■ TASK PROMPT: Every line in the records below between the one holding "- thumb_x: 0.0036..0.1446" and the one holding "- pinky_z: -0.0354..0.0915", inclusive, is to be set down exactly; all other lines are to be left out.

(Source records)
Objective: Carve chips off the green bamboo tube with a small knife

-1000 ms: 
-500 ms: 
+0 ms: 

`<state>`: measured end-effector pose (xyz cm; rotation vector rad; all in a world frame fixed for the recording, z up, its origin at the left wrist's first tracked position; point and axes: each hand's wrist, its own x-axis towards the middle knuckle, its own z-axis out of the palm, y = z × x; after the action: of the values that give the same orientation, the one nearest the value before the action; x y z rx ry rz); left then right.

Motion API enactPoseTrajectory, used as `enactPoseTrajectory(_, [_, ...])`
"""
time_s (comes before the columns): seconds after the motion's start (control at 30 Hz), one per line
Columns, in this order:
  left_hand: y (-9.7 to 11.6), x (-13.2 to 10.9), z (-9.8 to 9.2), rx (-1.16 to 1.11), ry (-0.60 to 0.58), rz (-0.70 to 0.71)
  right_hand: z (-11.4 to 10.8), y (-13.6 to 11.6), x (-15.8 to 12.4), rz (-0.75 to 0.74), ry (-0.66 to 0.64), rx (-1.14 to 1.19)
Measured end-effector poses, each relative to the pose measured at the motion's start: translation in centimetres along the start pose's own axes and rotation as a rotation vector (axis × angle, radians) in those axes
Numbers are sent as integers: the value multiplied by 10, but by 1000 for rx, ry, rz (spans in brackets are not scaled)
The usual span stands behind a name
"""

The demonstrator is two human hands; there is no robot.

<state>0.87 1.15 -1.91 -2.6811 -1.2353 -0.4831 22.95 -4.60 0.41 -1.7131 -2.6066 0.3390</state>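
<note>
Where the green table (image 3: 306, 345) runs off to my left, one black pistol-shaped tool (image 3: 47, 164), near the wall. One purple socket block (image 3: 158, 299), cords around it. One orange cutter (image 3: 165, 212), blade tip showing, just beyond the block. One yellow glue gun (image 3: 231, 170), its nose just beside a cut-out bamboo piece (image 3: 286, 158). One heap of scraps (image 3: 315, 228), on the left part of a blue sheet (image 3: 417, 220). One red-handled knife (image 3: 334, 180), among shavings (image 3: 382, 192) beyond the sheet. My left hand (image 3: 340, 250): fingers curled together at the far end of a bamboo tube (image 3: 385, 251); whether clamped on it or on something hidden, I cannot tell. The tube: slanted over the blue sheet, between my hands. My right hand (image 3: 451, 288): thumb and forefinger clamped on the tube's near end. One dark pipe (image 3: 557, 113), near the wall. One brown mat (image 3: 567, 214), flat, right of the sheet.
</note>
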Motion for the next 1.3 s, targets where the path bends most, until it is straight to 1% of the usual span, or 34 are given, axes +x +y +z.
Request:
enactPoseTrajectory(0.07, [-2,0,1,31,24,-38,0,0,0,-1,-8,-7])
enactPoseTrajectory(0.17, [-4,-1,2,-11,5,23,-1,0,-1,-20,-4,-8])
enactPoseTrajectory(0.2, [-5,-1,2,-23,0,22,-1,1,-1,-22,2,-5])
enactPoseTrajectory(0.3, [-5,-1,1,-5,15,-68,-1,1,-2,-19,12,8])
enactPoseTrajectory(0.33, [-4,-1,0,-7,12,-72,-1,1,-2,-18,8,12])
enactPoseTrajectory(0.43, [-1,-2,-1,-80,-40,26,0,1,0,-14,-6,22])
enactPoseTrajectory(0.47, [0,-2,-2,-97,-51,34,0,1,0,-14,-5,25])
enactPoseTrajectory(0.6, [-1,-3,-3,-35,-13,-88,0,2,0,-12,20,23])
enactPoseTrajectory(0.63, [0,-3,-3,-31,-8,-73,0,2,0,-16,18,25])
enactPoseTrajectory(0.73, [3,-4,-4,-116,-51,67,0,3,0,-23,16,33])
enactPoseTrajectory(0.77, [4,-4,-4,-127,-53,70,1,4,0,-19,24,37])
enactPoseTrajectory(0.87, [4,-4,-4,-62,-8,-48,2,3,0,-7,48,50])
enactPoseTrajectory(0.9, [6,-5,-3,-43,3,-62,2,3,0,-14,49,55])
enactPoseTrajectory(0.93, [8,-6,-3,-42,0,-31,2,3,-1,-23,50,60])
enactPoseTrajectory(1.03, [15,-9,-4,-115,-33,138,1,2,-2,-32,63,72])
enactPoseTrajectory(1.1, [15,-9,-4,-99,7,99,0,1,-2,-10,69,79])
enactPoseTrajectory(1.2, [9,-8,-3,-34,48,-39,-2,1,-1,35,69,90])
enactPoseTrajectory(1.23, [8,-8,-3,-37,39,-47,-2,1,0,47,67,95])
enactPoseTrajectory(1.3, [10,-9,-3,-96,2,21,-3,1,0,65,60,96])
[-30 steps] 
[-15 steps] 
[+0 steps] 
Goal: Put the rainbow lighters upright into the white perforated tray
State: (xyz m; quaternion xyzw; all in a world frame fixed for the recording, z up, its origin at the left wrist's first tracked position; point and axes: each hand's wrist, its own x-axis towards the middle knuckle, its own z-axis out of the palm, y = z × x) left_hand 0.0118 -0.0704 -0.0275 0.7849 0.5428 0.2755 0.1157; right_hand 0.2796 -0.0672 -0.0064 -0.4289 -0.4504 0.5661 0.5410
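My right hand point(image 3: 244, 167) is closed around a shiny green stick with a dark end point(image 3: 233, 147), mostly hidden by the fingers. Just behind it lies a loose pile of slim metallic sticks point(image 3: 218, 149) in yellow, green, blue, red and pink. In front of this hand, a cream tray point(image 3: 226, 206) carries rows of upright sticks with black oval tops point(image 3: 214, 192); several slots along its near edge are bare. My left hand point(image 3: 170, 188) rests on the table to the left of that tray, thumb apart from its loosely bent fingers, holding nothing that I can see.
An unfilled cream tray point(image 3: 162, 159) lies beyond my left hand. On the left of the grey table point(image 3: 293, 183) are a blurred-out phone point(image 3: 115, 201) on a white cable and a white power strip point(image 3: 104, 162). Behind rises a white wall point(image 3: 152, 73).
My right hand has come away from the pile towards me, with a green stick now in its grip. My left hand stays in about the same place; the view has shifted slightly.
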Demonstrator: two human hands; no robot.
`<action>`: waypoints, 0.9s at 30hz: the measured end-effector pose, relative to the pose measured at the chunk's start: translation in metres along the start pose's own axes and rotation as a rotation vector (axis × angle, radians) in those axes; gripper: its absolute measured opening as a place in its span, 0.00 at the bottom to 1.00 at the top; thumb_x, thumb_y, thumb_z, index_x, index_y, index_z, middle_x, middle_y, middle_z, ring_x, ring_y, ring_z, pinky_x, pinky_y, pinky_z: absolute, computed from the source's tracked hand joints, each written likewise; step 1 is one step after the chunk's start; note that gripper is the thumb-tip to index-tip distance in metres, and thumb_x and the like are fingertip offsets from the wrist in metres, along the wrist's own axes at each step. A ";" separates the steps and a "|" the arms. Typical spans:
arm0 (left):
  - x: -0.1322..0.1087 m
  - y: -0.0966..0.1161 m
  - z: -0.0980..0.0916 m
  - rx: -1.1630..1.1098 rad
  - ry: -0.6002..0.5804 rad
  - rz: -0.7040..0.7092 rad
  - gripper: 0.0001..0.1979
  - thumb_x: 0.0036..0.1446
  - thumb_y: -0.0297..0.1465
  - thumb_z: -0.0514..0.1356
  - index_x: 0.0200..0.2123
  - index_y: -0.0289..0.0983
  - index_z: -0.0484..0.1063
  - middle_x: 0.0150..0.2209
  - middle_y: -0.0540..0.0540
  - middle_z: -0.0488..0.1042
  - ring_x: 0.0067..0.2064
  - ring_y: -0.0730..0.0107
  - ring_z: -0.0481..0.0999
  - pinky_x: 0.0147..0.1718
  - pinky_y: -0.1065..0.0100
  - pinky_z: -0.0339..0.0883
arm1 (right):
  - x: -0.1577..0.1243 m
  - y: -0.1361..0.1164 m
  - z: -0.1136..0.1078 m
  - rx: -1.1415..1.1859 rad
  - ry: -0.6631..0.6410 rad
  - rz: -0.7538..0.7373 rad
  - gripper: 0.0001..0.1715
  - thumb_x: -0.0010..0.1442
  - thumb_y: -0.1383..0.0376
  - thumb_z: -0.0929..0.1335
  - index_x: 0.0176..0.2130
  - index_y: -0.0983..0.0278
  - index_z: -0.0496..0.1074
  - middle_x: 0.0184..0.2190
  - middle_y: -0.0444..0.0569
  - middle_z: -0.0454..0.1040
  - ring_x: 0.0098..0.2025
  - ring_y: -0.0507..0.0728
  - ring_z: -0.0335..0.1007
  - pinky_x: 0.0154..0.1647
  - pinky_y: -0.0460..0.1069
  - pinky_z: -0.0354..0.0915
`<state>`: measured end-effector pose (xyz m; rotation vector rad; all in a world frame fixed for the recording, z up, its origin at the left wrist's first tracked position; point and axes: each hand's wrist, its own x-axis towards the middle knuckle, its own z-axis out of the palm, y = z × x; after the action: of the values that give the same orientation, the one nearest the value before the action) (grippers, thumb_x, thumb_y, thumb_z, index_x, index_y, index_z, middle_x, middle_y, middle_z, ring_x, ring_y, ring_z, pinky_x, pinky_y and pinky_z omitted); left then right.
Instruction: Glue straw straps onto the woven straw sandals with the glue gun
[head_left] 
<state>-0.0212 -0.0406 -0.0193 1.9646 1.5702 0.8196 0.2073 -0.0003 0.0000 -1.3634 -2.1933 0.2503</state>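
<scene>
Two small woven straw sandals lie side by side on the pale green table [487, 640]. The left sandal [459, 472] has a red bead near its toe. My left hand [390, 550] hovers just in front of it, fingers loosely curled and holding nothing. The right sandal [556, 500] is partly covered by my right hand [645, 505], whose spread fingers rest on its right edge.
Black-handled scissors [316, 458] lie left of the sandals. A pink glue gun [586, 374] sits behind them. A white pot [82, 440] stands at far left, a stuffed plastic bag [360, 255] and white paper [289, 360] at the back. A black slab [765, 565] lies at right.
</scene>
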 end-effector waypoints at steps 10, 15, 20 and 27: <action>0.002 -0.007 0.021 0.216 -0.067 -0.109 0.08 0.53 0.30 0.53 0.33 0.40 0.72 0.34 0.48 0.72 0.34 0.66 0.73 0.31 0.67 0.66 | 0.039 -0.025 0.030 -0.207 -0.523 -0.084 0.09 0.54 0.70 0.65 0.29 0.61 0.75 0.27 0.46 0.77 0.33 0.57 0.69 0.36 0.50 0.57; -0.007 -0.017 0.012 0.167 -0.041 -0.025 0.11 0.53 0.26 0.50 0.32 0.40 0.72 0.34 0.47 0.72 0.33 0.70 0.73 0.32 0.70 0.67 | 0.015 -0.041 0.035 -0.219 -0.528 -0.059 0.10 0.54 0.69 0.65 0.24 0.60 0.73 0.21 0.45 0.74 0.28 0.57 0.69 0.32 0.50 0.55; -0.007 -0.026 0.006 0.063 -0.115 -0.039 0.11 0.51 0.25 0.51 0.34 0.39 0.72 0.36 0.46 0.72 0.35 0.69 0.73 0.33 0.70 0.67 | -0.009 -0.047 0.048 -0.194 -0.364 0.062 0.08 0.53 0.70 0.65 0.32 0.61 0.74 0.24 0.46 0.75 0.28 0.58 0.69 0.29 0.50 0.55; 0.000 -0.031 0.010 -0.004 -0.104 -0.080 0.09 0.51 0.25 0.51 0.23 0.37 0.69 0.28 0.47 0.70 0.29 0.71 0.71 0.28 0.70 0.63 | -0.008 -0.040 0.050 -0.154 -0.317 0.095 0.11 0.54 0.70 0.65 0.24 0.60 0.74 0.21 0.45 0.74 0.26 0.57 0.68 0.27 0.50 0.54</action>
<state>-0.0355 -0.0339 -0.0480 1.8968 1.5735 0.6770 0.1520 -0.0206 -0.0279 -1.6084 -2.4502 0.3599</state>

■ RESULT OF THE TASK:
  - thumb_x: 0.0036..0.1446
  - thumb_y: -0.0297..0.1465
  - thumb_z: -0.0514..0.1356
  - index_x: 0.0200..0.2123
  - index_y: -0.0289..0.0983
  - index_z: -0.0484..0.1063
  - middle_x: 0.0150..0.2209
  - middle_y: -0.0540..0.0540
  - middle_z: -0.0488..0.1042
  - ring_x: 0.0067..0.2064
  - ring_y: -0.0730..0.0107
  - ring_z: -0.0481..0.0999
  - pinky_x: 0.0147..0.1718
  - pinky_y: -0.1065..0.0100
  - pinky_z: -0.0339..0.0883
arm1 (right):
  - x: -0.1577..0.1243 m
  - y: -0.1361..0.1164 m
  - z: -0.1136..0.1078 m
  - rx: -1.1415..1.1859 rad
  - ry: -0.6631..0.6410 rad
  - rz: -0.7538..0.7373 rad
  - gripper: 0.0001..0.1715
  - thumb_x: -0.0010..0.1442
  - thumb_y: -0.1383..0.0376
  - thumb_z: -0.0929..0.1335
  - index_x: 0.0176..0.2130
  - index_y: -0.0983..0.0278
  - index_z: -0.0496..0.1074
  - middle_x: 0.0184..0.2190
  - middle_y: -0.0444..0.0569
  - middle_z: -0.0454..0.1040
  - ring_x: 0.0098..0.2025
  - ring_y: -0.0507..0.0728
  - ring_z: -0.0335..0.1007
  - pinky_x: 0.0154..0.1647
  - pinky_y: -0.0460..0.1069
  - pinky_z: -0.0354..0.0915

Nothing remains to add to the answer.